• _PROBLEM TO SOLVE_: Scan the lines below for the string "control" and copy every one that has it.

+++

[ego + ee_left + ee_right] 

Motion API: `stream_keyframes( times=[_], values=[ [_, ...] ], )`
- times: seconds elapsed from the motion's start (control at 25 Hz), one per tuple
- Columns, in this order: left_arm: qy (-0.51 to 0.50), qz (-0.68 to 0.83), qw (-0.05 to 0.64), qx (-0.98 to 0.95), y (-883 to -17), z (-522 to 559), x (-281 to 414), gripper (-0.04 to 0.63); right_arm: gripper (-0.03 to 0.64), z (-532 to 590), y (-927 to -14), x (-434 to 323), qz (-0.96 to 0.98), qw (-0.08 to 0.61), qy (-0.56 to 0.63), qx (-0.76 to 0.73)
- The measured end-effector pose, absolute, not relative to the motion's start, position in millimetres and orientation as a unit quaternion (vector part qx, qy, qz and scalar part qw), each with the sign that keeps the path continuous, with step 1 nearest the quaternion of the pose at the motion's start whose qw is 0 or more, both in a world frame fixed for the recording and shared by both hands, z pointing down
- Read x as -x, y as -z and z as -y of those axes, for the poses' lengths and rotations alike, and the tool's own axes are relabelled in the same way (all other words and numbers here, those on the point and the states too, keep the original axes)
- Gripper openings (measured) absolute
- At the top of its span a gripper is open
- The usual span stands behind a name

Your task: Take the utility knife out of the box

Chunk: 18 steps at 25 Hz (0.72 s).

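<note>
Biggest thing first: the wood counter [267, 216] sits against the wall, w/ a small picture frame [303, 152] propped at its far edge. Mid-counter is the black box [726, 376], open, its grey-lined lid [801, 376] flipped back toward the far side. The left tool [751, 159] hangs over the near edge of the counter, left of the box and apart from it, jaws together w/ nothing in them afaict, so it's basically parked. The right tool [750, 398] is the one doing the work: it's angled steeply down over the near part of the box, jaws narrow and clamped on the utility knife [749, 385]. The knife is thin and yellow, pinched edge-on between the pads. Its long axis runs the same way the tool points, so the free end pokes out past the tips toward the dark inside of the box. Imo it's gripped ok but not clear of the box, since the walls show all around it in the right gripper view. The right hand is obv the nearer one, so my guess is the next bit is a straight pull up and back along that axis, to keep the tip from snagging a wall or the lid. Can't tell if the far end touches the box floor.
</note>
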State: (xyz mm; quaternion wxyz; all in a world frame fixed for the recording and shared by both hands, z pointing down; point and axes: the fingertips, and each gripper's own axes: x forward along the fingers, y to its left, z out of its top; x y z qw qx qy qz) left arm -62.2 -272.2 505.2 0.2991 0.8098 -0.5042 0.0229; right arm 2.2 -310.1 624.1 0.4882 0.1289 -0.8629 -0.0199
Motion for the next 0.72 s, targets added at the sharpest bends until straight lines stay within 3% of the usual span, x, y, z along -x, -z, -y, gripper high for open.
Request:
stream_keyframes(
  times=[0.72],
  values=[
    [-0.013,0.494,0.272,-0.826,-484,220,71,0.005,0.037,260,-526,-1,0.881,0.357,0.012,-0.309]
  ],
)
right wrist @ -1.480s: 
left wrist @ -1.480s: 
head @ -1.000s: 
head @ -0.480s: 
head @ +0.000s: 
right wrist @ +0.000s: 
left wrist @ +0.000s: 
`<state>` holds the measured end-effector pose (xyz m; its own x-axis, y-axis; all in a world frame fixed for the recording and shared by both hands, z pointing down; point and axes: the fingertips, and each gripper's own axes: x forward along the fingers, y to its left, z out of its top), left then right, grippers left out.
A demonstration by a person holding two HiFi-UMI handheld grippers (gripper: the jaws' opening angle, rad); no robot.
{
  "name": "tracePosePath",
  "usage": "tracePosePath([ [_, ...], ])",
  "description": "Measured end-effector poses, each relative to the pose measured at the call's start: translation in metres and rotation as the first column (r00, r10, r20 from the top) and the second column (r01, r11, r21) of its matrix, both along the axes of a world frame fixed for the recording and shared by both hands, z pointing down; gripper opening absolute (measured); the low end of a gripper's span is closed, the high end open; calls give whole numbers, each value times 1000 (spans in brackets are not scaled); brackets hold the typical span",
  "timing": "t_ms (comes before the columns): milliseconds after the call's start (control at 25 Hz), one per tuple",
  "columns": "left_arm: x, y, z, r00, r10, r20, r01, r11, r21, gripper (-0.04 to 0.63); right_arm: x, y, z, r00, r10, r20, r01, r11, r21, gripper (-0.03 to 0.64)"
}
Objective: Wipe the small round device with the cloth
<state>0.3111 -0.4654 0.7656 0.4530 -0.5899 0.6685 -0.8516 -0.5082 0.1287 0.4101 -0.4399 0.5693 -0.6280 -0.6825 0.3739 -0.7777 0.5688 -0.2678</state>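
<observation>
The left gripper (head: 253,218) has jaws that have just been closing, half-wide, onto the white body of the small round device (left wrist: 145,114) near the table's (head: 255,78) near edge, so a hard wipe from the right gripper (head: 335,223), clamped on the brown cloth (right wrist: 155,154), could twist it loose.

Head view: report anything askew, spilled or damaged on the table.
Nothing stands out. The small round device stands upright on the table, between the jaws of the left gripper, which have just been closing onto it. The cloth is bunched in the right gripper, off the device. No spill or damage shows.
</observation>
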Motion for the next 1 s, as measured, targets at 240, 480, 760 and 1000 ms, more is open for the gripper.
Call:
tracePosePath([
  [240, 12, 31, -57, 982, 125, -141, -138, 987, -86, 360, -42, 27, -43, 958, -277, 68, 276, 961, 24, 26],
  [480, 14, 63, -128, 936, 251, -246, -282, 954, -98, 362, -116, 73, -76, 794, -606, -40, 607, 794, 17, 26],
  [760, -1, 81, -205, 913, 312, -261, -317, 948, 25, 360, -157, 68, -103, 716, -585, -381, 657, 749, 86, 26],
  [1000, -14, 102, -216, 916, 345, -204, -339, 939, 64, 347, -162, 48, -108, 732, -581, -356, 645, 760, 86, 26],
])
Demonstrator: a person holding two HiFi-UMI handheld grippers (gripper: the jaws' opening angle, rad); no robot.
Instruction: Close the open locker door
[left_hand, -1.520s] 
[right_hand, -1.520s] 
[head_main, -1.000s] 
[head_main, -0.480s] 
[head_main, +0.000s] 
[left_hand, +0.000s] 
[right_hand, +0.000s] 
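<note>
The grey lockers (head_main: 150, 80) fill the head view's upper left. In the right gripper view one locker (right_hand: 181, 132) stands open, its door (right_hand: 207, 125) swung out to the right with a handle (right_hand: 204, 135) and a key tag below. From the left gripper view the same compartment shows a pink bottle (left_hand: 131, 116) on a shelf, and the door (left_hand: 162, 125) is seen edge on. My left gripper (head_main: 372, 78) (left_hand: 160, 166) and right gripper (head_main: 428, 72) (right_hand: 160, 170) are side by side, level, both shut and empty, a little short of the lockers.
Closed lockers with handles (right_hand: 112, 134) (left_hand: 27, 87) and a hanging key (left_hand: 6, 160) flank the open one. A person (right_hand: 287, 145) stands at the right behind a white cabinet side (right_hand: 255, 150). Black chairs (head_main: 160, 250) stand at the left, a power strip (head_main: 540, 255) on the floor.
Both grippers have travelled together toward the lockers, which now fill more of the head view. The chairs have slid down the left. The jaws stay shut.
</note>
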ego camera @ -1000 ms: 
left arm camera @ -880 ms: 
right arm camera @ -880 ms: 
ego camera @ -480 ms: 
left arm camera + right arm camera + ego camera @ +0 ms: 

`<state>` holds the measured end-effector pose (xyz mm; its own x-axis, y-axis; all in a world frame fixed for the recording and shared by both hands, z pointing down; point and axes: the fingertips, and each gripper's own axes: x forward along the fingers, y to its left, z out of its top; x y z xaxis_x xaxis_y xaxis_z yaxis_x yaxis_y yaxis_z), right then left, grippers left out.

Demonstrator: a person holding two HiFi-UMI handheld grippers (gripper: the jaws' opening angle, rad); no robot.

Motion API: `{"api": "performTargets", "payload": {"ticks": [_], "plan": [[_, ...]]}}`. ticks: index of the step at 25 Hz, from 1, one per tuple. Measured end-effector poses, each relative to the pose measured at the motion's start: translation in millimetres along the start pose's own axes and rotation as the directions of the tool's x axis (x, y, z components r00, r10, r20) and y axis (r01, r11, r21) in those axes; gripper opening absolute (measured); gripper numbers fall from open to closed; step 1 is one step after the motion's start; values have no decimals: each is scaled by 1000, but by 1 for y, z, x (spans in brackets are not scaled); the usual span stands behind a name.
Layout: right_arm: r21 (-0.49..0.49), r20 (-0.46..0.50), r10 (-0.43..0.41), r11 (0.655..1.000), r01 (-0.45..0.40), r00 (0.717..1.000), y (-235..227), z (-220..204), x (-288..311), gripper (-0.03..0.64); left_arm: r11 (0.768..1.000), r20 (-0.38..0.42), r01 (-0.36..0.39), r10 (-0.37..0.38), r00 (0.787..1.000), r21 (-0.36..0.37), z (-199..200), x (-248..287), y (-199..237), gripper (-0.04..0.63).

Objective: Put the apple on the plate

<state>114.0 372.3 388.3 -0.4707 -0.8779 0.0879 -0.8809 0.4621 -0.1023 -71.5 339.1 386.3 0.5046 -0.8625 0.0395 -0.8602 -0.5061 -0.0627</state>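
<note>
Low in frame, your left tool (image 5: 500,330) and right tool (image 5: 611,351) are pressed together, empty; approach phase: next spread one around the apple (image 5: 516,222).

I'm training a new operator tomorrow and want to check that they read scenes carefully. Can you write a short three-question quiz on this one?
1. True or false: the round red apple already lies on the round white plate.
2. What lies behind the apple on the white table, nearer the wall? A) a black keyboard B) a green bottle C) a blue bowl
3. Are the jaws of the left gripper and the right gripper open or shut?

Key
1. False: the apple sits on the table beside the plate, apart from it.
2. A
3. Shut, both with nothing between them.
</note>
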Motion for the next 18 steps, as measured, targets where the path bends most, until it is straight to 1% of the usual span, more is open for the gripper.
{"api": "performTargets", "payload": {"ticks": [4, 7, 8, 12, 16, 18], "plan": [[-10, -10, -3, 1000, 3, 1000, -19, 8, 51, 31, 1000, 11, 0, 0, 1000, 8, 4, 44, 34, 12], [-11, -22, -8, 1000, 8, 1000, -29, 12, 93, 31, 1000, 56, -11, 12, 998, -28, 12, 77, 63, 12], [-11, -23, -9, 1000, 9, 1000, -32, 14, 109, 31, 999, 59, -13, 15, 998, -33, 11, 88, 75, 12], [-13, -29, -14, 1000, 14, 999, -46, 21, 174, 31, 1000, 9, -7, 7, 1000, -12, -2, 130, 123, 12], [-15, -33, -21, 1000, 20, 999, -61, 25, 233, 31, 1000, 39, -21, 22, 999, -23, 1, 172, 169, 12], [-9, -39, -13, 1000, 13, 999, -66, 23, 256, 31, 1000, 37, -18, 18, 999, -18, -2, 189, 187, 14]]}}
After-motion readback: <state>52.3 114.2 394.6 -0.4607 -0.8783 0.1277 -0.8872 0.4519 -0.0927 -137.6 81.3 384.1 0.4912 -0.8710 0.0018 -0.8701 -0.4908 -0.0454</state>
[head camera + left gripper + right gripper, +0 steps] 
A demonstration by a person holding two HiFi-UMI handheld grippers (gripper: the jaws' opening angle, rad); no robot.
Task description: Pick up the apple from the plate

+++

• _EXPECTED ANSWER_:
- times: seconds elapsed from the motion's start (control at 25 Hz), one per tuple
  "timing": "t_ms (comes before the columns): milliseconds after the call's start (control at 25 Hz), one per tuple",

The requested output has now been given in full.